There was an ill tempered spat with the players who initially
refused to agree to a temporary 20% deferral of their wages, arguing
instead that the club should sell one of them (rumoured to be
Alan Smith or Mark Viduka) during the January transfer window.
The fans reacted bitterly to the players' intransigence, and eventually
Birch secured his deferral.
He also negotiated a deferral of severance payments owed to previous
managers David O'Leary, Terry Venables and Peter Reid.
A £1m instalment due on the sale of Robbie Fowler was gratefully
clawed out of Manchester City after the striker's 30th game for
his new club. City's neighbours, United coughed up £1.5m as a
final payment on the big money purchase of Rio Ferdinand, while
Birch was also pursuing Professor McKenzie, now resigned form
the board, for the repayment of £200,000 in consultancy fees.
Somehow, Birch managed to scrimp and save sufficient cash to
tide Leeds over those dreadful weeks when it seemed that the club
might actually go broke. That he should also stand firm during
the transfer window and resist a cut-price offer from Tottenham
for Paul Robinson and James Milner was testimony to the skills
of a truly remarkable man, one who almost single-handedly steered
an ailing club through treacherous seas.
Birch could finally breathe a sigh of satisfaction and relief
when a financial deal formalising the sale of Leeds United was
completed on Friday, 19 March, 2004, after months of protracted
negotiation. The identity of the men behind the successful Yorkshire-based
consortium had been kept a closely guarded secret throughout the
period, while newspaper
gossip had speculated about the intentions of alternative suitors
with higher profiles.
The first, and most romantic, notion was that a member of Bahrain's
royal family would bring a £60m investment to the club. Sheikh
Abdul Rahman bin Mubarak al-Khalifa, chairman of Bahraini side
Al-Najma, was a businessman who had been a lifelong fan of the
club. He hinted strongly that he had the financial backing of
a consortium from the Middle East, saying, "I have been doing
my best to put a bid together. There are signs of hope. The more
talks I have, the more optimistic I become about a solution."
He also spoke of his "passionate desire to re-awaken a sleeping
giant.

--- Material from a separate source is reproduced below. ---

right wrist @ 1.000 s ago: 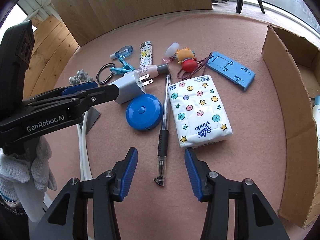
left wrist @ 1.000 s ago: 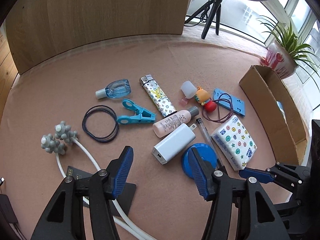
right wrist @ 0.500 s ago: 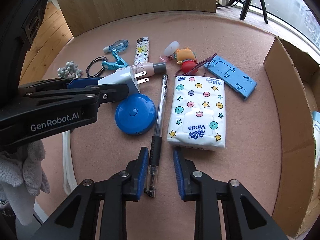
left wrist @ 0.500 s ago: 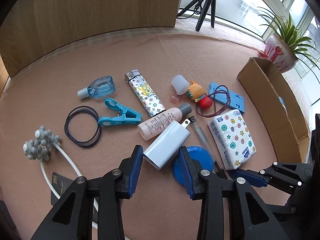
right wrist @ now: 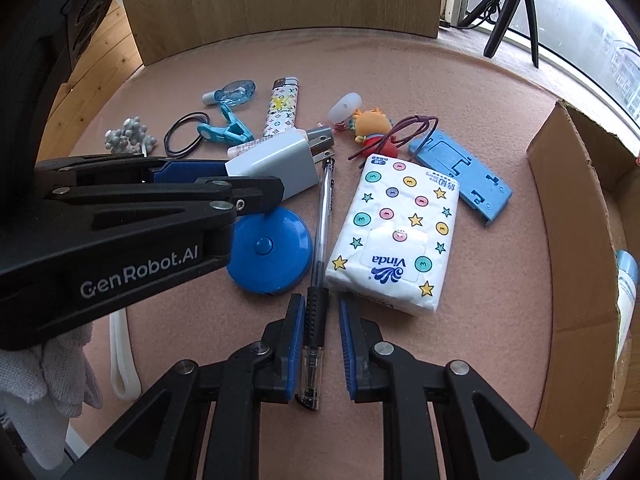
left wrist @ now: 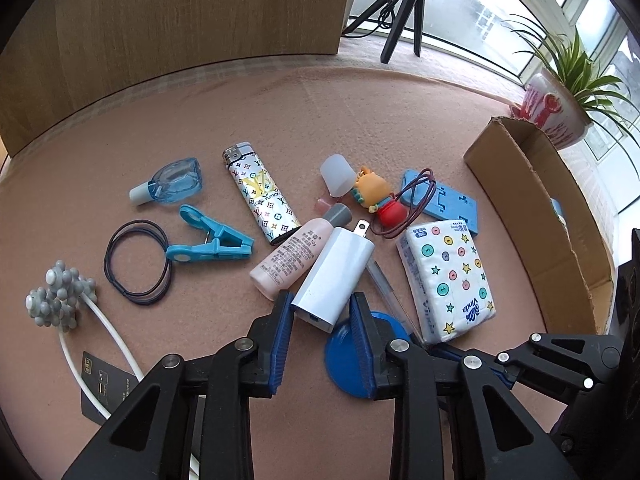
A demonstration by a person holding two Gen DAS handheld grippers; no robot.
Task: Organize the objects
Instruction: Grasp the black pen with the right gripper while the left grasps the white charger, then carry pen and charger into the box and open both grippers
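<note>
Left wrist view: the left gripper (left wrist: 322, 312) points steeply down at the counter (left wrist: 360, 120), jaws just closing, both blue pads against the sides of the white USB charger (left wrist: 336, 276), pinching it. The charger lies across the pink lotion bottle (left wrist: 298, 254), prongs toward the window. The blue tape measure (left wrist: 348, 360) is half hidden behind the right finger.

Right wrist view: the right gripper (right wrist: 320, 344) tilts steeply down too, jaws just closing around the pen (right wrist: 318, 280); the left pad touches its black grip, a sliver of gap shows at the right. The pen lies just beside the tissue pack (right wrist: 396, 232). The cardboard box (right wrist: 576, 240) is cut off at the right.
</note>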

I fell in love with the club when I was 11 years old when
Leeds played Chelsea in the 1970 FA Cup final. It was fated that
I should love the club. Whether that fate will determine that
I can save them 30 years later, I don't know. Leeds mean everything
to me, I was born to support them. Those who are closest to me,
my friends and my family, know what Leeds United mean to me."
On two occasions, the Sheikh's consortium claimed they were ready
to put an offer on the table, but no proof was forthcoming of
their financial resources, and the United board dismissed their
intentions as being without foundation.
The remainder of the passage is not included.